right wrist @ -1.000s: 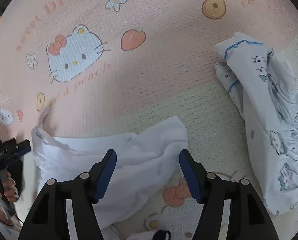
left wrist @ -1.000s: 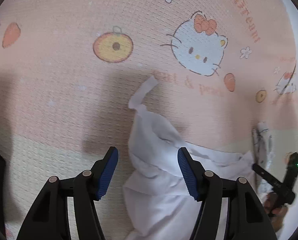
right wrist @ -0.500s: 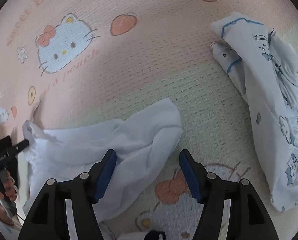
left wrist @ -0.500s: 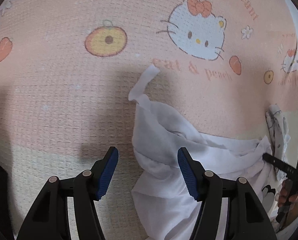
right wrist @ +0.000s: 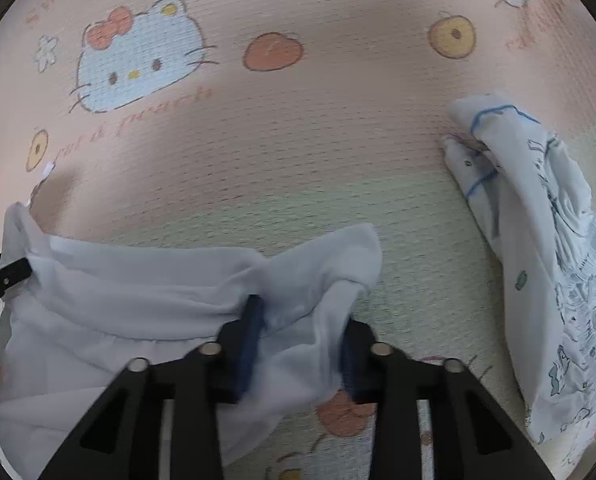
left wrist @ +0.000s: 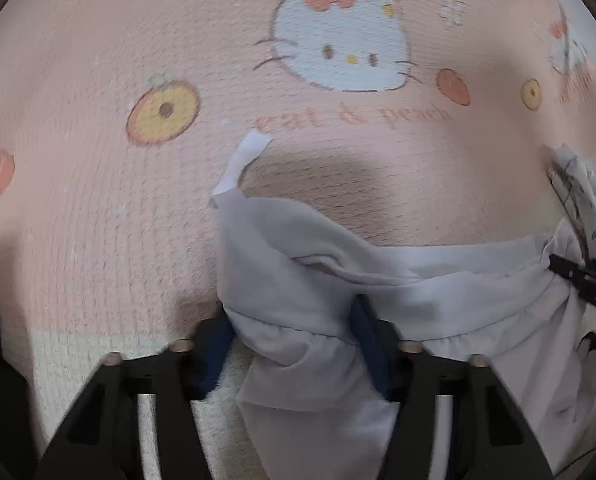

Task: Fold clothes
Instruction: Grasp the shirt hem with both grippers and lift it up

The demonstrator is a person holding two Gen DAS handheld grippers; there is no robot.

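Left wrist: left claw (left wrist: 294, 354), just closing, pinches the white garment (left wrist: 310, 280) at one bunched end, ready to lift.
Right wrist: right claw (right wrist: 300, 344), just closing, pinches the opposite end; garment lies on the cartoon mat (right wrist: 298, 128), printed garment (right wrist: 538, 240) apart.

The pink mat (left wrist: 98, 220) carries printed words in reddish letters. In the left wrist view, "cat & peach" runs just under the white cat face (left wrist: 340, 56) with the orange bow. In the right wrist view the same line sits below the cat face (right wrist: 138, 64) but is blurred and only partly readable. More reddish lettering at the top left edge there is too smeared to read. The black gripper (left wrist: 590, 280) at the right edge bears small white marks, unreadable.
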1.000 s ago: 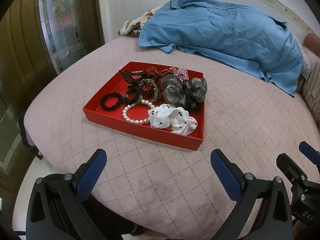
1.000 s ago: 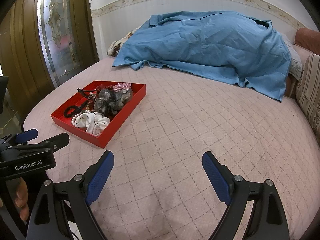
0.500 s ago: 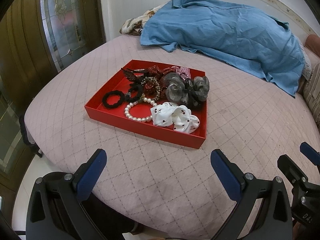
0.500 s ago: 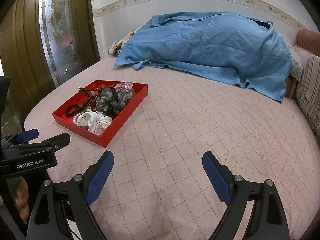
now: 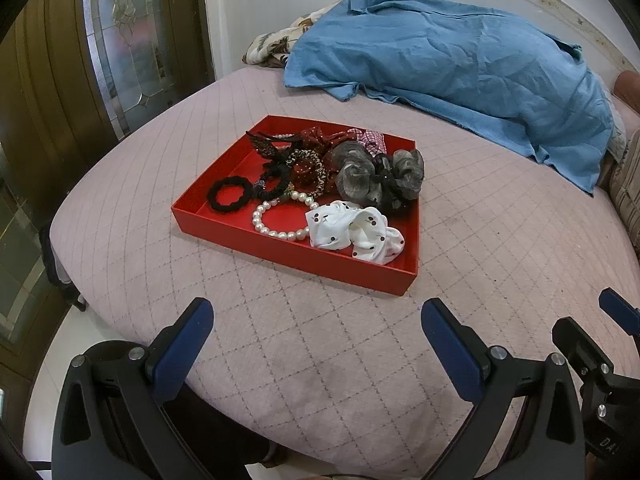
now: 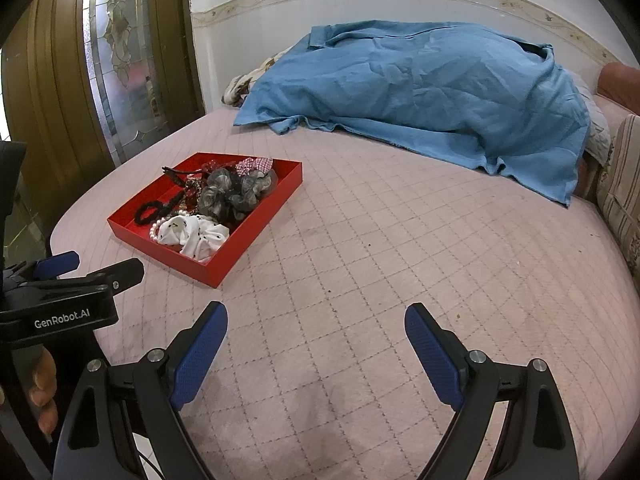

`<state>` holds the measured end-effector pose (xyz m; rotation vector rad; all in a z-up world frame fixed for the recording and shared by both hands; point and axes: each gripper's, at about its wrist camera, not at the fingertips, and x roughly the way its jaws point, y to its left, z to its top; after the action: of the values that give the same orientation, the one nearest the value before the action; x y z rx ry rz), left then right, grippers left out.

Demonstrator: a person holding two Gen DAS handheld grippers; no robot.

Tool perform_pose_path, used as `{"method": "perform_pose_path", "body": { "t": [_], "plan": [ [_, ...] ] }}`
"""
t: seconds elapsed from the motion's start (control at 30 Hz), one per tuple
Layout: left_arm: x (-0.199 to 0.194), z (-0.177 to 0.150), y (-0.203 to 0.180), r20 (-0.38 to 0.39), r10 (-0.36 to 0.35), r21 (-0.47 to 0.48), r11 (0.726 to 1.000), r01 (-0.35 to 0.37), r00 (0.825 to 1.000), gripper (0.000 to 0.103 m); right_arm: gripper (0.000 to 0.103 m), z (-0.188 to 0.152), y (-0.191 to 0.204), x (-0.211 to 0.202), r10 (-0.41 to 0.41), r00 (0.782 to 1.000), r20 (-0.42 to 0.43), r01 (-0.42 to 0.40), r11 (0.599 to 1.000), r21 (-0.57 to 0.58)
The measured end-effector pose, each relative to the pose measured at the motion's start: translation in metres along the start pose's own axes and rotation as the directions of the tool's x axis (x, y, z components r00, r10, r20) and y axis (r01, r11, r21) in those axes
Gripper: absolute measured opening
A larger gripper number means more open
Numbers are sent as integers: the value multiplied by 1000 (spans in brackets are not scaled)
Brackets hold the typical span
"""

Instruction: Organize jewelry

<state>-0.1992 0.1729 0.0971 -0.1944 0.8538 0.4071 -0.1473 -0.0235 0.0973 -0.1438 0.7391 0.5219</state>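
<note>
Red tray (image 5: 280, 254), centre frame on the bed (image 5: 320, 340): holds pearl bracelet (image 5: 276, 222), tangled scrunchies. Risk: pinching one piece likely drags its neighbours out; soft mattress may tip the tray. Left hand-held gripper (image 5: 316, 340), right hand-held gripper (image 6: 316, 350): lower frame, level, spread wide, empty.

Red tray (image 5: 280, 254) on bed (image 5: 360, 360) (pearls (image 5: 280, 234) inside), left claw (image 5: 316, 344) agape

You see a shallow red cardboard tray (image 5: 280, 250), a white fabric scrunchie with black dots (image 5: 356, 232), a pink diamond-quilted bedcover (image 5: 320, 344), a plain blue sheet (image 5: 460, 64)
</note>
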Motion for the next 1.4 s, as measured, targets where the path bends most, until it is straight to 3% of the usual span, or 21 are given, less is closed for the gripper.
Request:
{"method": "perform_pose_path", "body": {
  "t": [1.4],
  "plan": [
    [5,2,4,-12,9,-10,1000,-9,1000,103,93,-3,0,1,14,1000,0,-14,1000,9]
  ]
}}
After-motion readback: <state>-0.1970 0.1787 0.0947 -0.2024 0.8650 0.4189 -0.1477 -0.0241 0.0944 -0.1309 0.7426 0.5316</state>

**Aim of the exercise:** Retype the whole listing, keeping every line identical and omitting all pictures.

**Answer:**
right wrist @ -1.000s: 
left wrist @ -1.000s: 
right wrist @ -0.500s: 
left wrist @ -0.500s: 
right wrist @ +0.000s: 
left wrist @ +0.000s: 

Task: Fold clothes
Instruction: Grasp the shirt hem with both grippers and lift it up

The demonstrator is a person holding two Gen DAS handheld grippers; there is no robot.

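Left wrist: left claw (left wrist: 294, 354), just closing, pinches the white garment (left wrist: 310, 280) at one bunched end, ready to lift.
Right wrist: right claw (right wrist: 300, 344), just closing, pinches the opposite end; garment lies on the cartoon mat (right wrist: 298, 128), printed garment (right wrist: 538, 240) apart.

The pink mat (left wrist: 98, 220) carries printed words in reddish letters. In the left wrist view, "cat & peach" runs just under the white cat face (left wrist: 340, 56) with the orange bow. In the right wrist view the same line sits below the cat face (right wrist: 138, 64) but is blurred and only partly readable. More reddish lettering at the top left edge there is too smeared to read. The black gripper (left wrist: 590, 280) at the right edge bears small white marks, unreadable.
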1.000 s ago: 
1.000 s ago: 
0.500 s ago: 
0.500 s ago: 
now: 
now: 

`<state>` holds the measured end-effector pose (xyz m; rotation vector rad; all in a z-up world frame fixed for the recording and shared by both hands; point and axes: each gripper's, at about its wrist camera, not at the fingertips, and x roughly the way its jaws point, y to its left, z to its top; after the action: of the values that give the same orientation, the one nearest the value before the action; x y z rx ry rz), left then right, grippers left out.

Demonstrator: a person holding two Gen DAS handheld grippers; no robot.

Tool perform_pose_path, used as `{"method": "perform_pose_path", "body": { "t": [_], "plan": [ [_, ...] ] }}`
"""
t: seconds elapsed from the motion's start (control at 30 Hz), one per tuple
Layout: left_arm: x (-0.199 to 0.194), z (-0.177 to 0.150), y (-0.203 to 0.180), r20 (-0.38 to 0.39), r10 (-0.36 to 0.35), r21 (-0.47 to 0.48), r11 (0.726 to 1.000), r01 (-0.35 to 0.37), r00 (0.825 to 1.000), gripper (0.000 to 0.103 m); right_arm: gripper (0.000 to 0.103 m), z (-0.188 to 0.152), y (-0.191 to 0.204), x (-0.211 to 0.202), r10 (-0.41 to 0.41), r00 (0.782 to 1.000), r20 (-0.42 to 0.43), r01 (-0.42 to 0.40), r11 (0.599 to 1.000), r21 (-0.57 to 0.58)
The measured end-effector pose, each relative to the pose measured at the motion's start: translation in metres along the start pose's own axes and rotation as the directions of the tool's x axis (x, y, z components r00, r10, r20) and y axis (r01, r11, r21) in those axes
Gripper: absolute measured opening
A larger gripper number means more open
Numbers are sent as integers: the value multiplied by 1000 (spans in brackets are not scaled)
Brackets hold the typical span
"""

Instruction: Organize jewelry

<state>-0.1992 0.1729 0.0971 -0.1944 0.8538 0.4071 -0.1473 -0.0235 0.0973 -0.1438 0.7391 0.5219</state>
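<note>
Red tray (image 5: 280, 254), centre frame on the bed (image 5: 320, 340): holds pearl bracelet (image 5: 276, 222), tangled scrunchies. Risk: pinching one piece likely drags its neighbours out; soft mattress may tip the tray. Left hand-held gripper (image 5: 316, 340), right hand-held gripper (image 6: 316, 350): lower frame, level, spread wide, empty.

Red tray (image 5: 280, 254) on bed (image 5: 360, 360) (pearls (image 5: 280, 234) inside), left claw (image 5: 316, 344) agape

You see a shallow red cardboard tray (image 5: 280, 250), a white fabric scrunchie with black dots (image 5: 356, 232), a pink diamond-quilted bedcover (image 5: 320, 344), a plain blue sheet (image 5: 460, 64)
</note>
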Motion for the next 1.4 s, as measured, targets where the path bends most, until it is straight to 3% of the usual span, or 21 are given, less is closed for the gripper.
Request:
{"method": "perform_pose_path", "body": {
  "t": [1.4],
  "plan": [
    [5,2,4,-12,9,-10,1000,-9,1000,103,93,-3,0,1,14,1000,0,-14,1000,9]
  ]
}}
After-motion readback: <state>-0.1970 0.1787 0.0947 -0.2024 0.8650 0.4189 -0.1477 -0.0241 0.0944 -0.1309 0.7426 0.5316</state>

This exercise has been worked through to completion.